Whenever the string "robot" appears in a line below, please copy the line out.

Supplied data: Begin

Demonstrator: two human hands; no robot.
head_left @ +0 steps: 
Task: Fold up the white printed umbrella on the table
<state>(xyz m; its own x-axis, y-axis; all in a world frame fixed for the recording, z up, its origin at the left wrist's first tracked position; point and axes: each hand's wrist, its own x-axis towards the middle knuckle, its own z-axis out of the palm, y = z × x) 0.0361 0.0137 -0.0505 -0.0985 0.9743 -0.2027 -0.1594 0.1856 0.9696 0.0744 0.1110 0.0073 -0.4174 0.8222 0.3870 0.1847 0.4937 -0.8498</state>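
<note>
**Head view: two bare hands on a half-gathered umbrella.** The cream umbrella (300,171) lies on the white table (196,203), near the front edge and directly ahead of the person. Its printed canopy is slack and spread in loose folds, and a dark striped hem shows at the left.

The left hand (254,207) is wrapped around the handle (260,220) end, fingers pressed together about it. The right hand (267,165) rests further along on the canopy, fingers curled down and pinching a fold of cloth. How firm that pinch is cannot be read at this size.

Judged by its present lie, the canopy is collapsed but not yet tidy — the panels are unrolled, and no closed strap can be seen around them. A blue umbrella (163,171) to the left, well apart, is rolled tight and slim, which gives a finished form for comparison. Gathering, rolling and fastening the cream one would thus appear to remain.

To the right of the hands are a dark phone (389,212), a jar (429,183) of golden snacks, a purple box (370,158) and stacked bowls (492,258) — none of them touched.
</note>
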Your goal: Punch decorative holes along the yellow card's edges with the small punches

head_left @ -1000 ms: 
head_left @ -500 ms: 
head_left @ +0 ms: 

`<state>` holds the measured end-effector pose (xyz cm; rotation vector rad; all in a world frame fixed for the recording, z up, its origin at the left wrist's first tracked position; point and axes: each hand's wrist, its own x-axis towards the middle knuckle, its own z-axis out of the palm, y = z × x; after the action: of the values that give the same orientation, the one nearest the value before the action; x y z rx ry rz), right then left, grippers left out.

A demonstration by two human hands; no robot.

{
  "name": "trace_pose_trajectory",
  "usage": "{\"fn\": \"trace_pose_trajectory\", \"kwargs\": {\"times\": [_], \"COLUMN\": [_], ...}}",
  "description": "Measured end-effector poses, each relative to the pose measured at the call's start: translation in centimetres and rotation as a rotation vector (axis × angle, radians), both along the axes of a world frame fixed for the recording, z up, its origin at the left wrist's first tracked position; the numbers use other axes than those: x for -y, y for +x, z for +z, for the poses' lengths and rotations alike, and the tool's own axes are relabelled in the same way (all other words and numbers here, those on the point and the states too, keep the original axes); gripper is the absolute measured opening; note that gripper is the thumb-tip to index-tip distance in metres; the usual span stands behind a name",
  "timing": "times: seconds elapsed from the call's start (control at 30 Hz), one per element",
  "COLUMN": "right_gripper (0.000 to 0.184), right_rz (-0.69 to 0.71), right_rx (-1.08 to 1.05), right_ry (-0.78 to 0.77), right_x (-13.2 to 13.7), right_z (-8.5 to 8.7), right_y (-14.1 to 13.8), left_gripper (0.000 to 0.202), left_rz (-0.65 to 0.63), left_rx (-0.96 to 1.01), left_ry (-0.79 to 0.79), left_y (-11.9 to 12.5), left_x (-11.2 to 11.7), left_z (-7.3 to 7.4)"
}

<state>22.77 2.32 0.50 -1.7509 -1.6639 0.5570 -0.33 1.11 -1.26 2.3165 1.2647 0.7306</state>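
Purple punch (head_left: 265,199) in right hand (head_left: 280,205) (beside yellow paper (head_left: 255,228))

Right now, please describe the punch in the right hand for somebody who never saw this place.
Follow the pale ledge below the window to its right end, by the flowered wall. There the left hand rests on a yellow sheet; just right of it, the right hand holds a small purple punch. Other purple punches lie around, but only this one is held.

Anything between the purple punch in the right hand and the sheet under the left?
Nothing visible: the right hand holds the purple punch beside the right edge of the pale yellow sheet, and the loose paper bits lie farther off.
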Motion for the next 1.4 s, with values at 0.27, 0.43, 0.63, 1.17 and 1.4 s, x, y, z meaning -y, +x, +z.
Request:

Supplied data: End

### Result of this task
Demonstrator: two human hands; no robot.
A demonstration by two human hands; no robot.

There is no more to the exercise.